In fact, you are worse than greedy old Ebenezer Scrooge.


With Scrooge, people have a choice. They can work for Scrooge or quit. They can do business with someone else.


Governments don't offer us choice. Governments say: "Comply or we will lock you up. Pay taxes and we will decide whom to help. No one may escape the master plan."


Why, then, do people react to big government ideas as if they're generous instead of scary?


Because most people don't think clearly about what it means to tell government to use force against their fellow citizens. They think about society the way their ancestors did.


"Our minds evolved tens of thousands of years ago, when we lived in small groups of 50-200 people," says HumanProgress.org editor Marian Tupy. "We would kill game, bring it back, share it."


The idea of everyone getting an equal share still makes us feel warm and cozy.

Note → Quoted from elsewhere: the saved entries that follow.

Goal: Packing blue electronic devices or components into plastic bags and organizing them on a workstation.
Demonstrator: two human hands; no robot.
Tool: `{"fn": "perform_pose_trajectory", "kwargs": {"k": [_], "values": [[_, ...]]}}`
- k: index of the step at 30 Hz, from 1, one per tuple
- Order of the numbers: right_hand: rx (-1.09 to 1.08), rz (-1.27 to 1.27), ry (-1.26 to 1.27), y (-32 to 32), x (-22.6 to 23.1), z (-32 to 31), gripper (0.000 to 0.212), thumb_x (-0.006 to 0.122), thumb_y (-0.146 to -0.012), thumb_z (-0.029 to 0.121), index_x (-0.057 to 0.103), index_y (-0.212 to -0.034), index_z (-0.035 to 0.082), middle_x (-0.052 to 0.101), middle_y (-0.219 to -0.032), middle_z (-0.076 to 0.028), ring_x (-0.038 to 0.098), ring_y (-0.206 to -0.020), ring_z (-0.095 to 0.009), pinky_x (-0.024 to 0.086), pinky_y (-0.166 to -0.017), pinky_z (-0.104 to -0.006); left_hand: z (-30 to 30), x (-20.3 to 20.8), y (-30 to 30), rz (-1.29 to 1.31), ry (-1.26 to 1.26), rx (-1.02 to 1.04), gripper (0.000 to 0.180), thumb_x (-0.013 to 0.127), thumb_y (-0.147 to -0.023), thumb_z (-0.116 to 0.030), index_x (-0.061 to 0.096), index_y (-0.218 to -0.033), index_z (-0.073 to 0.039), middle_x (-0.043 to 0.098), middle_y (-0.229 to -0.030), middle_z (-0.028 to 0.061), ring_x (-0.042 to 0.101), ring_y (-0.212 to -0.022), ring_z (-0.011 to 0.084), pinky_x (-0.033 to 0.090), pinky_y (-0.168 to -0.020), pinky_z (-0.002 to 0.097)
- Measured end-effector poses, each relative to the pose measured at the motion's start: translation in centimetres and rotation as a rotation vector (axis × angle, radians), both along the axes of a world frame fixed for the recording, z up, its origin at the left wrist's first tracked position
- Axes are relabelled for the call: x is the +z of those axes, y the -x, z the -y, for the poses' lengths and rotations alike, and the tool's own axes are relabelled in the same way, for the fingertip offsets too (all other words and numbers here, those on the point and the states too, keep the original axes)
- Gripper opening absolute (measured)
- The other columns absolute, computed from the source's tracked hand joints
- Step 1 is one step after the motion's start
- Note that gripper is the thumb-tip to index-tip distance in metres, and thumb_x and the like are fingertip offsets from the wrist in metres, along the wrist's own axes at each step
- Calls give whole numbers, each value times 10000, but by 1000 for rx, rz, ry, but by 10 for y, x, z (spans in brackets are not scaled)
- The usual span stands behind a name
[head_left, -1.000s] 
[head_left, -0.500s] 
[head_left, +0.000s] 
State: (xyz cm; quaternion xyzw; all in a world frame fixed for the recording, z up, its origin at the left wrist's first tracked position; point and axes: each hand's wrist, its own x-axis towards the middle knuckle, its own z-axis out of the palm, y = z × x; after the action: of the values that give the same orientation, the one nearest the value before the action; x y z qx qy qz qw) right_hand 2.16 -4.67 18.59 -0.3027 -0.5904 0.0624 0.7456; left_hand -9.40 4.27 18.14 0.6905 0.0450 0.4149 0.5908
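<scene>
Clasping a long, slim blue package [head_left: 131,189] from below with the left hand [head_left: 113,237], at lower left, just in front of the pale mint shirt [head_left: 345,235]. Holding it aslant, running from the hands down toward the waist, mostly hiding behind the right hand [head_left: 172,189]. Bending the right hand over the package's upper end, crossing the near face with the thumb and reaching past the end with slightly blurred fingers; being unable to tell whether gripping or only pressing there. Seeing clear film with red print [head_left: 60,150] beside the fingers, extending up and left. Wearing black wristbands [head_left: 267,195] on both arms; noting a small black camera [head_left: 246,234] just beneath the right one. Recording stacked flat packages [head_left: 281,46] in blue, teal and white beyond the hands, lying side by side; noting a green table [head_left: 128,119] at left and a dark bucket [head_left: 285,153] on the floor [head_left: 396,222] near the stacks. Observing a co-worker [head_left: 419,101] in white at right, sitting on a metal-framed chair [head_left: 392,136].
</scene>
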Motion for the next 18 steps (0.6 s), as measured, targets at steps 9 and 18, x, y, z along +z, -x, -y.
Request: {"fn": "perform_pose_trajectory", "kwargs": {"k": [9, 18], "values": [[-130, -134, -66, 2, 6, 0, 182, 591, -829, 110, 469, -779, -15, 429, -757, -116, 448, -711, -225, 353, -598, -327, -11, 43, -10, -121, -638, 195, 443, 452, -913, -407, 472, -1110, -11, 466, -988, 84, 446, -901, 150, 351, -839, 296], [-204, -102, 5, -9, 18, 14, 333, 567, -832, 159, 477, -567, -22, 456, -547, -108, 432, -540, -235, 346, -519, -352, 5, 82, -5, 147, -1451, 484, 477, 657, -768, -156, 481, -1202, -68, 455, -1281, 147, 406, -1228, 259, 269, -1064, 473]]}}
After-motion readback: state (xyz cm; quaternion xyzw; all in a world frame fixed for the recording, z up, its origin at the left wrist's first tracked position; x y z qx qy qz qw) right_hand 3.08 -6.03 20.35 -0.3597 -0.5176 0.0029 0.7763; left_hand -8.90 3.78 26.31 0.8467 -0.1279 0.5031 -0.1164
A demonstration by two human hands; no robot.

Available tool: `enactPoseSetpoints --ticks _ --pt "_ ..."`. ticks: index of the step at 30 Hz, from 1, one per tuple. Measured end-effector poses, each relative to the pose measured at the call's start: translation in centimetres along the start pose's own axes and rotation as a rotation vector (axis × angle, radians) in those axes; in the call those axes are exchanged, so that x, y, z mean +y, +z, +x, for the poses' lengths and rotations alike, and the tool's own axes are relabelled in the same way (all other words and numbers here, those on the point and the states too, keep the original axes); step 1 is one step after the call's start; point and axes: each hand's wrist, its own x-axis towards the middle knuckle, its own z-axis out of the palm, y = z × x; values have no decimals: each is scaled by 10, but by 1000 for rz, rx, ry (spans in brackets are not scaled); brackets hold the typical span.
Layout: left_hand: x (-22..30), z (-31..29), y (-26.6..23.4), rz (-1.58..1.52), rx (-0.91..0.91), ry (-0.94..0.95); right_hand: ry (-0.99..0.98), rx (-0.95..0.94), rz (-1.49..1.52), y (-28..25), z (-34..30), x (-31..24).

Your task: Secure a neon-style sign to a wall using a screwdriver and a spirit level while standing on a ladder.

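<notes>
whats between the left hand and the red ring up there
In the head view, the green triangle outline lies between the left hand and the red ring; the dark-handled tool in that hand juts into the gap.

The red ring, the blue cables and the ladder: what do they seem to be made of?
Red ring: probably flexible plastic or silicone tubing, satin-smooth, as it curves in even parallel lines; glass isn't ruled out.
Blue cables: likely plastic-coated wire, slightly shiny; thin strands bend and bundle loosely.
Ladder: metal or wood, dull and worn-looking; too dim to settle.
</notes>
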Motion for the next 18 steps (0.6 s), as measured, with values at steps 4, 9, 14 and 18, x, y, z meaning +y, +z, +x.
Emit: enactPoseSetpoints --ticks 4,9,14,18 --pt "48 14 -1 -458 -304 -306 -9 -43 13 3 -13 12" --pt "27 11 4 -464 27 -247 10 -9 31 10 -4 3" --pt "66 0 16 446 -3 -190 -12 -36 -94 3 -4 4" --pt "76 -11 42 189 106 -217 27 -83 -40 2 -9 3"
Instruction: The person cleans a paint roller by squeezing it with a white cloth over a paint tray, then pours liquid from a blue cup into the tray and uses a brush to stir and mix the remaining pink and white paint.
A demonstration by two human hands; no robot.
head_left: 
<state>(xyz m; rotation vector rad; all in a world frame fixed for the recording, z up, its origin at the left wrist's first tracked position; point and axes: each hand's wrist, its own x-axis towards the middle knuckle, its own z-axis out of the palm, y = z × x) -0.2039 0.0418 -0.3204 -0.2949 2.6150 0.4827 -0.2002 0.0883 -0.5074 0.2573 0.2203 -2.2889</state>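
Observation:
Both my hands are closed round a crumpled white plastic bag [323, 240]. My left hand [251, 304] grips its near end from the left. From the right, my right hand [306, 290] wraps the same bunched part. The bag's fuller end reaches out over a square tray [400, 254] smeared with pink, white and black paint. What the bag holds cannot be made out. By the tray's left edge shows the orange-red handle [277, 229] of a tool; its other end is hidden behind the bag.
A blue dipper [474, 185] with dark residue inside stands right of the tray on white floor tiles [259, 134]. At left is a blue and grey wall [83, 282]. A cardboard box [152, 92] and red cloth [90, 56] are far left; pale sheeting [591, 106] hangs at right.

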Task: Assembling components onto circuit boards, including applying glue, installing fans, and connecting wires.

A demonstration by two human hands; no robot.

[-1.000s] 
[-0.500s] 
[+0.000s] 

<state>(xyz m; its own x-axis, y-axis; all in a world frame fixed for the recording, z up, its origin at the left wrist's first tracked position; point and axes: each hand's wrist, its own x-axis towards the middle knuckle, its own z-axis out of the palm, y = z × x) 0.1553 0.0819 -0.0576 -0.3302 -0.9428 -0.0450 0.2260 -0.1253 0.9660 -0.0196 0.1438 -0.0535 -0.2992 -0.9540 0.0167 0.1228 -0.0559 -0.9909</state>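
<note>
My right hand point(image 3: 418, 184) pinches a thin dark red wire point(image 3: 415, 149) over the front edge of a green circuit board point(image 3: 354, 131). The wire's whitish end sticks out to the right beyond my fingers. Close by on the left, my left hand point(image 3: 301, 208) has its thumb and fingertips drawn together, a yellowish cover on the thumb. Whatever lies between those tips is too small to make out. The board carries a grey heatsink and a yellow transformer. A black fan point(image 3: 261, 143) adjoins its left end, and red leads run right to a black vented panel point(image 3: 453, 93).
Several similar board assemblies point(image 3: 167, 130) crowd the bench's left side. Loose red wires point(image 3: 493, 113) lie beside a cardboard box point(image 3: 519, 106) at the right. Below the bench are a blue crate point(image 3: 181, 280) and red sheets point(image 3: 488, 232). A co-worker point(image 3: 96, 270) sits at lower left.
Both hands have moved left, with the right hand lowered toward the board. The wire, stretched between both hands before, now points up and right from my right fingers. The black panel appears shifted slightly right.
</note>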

Some of you may feel that coziness this week, sharing a Christmas meal. Great. But remember that if you decide that society's resources should be redistributed, that's much more complex than passing meat around a family table.


Seizing control of a big society's resources has unforeseen consequences – ripple effects that are hard to predict.


Back in the cave, you stood a pretty good chance of noticing which hungry relative needed a bigger share of meat. In the tribe, that sort of central planning worked well enough.


It doesn't work as well once the tribe numbers thousands or millions of people. No tribal elder knows enough to plan so many different people's lives.


Today's politicians, for instance, don't know how many workers will be laid off if they raise taxes on Walmart.


They don't know what innovation will never happen if they cap CEOs' salaries.


They don't know how much wealth creation will be lost if they tax investors' money in order to fund another government program.


Government's built-in ignorance explains how it can spend trillions on failed poverty programs, and then respond to the failure by demanding more funds to continue the same programs.


You stand a better chance of getting good results if you do real charity, close to home, where you can keep an eye on it – and without coercing anyone else to do things your way.


We can invent new ways to give to each other. Philanthropy evolves, much the way markets do, harnessing new technologies and social networks that span the globe.

Innovative ideas, like microlending, start in one kitchen. If they work, they grow.


By contrast, government grows even when it doesn't work. It bosses people around even when it's not really helping them.


Big hearts are a good thing. Big government is no substitute for them.